GIVEN MATERIAL: Begin
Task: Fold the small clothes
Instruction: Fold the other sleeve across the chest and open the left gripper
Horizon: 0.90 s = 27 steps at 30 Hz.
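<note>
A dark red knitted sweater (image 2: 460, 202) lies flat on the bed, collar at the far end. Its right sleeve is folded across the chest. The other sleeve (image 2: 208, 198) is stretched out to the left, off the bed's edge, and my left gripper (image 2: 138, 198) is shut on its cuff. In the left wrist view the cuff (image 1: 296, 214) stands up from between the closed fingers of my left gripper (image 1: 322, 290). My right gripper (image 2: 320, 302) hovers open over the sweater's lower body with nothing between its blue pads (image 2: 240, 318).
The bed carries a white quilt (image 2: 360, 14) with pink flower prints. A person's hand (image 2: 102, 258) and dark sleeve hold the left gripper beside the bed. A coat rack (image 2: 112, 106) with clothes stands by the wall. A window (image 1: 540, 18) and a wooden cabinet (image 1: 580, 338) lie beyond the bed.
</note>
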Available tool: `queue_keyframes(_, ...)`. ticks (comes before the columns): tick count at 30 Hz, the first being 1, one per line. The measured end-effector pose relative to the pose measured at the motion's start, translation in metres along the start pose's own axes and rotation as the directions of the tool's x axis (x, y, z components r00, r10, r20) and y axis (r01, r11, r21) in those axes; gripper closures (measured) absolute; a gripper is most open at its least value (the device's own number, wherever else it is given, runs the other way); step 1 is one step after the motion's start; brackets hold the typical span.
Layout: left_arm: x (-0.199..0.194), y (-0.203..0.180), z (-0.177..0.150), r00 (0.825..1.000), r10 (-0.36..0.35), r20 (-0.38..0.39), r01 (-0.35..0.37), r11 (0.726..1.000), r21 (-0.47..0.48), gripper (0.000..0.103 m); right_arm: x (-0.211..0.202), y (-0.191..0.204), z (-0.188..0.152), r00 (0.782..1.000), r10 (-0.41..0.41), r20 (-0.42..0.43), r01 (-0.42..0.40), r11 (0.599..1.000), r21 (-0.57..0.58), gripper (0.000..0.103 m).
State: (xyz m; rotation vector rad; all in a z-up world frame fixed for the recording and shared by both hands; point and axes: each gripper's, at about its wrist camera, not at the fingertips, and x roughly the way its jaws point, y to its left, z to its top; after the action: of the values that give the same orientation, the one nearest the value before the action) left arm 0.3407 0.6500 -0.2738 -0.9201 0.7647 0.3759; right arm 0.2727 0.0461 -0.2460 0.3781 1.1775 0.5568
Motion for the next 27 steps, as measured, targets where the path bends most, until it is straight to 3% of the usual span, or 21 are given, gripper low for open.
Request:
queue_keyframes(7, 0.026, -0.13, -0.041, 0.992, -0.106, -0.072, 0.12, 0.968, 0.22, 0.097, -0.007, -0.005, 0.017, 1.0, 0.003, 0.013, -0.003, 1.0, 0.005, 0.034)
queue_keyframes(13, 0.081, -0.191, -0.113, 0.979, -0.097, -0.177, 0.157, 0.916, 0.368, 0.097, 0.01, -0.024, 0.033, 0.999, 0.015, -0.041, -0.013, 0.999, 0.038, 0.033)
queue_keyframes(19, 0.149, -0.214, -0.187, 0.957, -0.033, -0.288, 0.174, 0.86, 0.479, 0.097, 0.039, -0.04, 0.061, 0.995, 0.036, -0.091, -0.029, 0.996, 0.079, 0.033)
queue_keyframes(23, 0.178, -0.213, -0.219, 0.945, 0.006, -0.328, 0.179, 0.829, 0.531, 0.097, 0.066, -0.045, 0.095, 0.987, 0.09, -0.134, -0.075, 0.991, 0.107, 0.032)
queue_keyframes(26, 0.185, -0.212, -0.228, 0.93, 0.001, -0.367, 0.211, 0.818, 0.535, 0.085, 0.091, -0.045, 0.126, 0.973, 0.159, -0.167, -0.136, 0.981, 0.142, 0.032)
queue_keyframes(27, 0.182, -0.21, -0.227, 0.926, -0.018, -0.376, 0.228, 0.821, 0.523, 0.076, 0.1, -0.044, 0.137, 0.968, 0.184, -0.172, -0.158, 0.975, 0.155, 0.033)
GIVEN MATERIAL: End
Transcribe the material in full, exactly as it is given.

RESPONSE:
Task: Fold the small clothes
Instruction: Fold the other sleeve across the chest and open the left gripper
Horizon: 0.90 s = 27 steps at 30 Hz.
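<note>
A dark red knitted sweater (image 2: 460, 202) lies flat on the bed, collar at the far end. Its right sleeve is folded across the chest. The other sleeve (image 2: 208, 198) is stretched out to the left, off the bed's edge, and my left gripper (image 2: 138, 198) is shut on its cuff. In the left wrist view the cuff (image 1: 296, 214) stands up from between the closed fingers of my left gripper (image 1: 322, 290). My right gripper (image 2: 320, 302) hovers open over the sweater's lower body with nothing between its blue pads (image 2: 240, 318).
The bed carries a white quilt (image 2: 360, 14) with pink flower prints. A person's hand (image 2: 102, 258) and dark sleeve hold the left gripper beside the bed. A coat rack (image 2: 112, 106) with clothes stands by the wall. A window (image 1: 540, 18) and a wooden cabinet (image 1: 580, 338) lie beyond the bed.
</note>
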Available tool: `queue_keyframes(_, ...)`. ticks (comes before the columns): tick count at 30 Hz, the first being 1, one per line. The measured end-effector pose relative to the pose measured at the motion's start, translation in metres along the start pose's own axes and rotation as the directions of the tool's x axis (x, y, z components r00, r10, r20) and y axis (r01, r11, r21) in those axes; gripper closures (measured) absolute; a gripper is most open at its least value (the device's own number, wherever else it is given, runs the other way); step 1 is one step after the motion's start; brackets hold the typical span.
Layout: left_arm: x (-0.199..0.194), y (-0.203..0.180), z (-0.177..0.150), r00 (0.825..1.000), r10 (-0.36..0.35), r20 (-0.38..0.39), r01 (-0.35..0.37), r11 (0.726..1.000), r21 (-0.47..0.48), gripper (0.000..0.103 m); right_arm: x (-0.211..0.202), y (-0.191..0.204), z (-0.188..0.152), r00 (0.782..1.000), r10 (-0.41..0.41), r20 (-0.42..0.43), r01 (-0.42..0.40), r11 (0.599..1.000), r21 (-0.57..0.58), gripper (0.000..0.103 m).
State: (xyz m; rotation vector rad; all in a z-up world frame fixed for the recording and shared by both hands; point and axes: each gripper's, at about its wrist camera, not at the fingertips, and x roughly the way its jaws point, y to its left, z to its top; after the action: of the values that give the same orientation, the one nearest the value before the action) left arm 0.3407 0.6500 -0.2738 -0.9201 0.7647 0.3759; right arm 0.2727 0.0461 -0.2460 0.3781 1.1775 0.5568
Motion for the next 27 steps, as measured, targets where the path bends most, until it is straight to 3% of the usual span, or 21 are given, gripper low for open.
Request:
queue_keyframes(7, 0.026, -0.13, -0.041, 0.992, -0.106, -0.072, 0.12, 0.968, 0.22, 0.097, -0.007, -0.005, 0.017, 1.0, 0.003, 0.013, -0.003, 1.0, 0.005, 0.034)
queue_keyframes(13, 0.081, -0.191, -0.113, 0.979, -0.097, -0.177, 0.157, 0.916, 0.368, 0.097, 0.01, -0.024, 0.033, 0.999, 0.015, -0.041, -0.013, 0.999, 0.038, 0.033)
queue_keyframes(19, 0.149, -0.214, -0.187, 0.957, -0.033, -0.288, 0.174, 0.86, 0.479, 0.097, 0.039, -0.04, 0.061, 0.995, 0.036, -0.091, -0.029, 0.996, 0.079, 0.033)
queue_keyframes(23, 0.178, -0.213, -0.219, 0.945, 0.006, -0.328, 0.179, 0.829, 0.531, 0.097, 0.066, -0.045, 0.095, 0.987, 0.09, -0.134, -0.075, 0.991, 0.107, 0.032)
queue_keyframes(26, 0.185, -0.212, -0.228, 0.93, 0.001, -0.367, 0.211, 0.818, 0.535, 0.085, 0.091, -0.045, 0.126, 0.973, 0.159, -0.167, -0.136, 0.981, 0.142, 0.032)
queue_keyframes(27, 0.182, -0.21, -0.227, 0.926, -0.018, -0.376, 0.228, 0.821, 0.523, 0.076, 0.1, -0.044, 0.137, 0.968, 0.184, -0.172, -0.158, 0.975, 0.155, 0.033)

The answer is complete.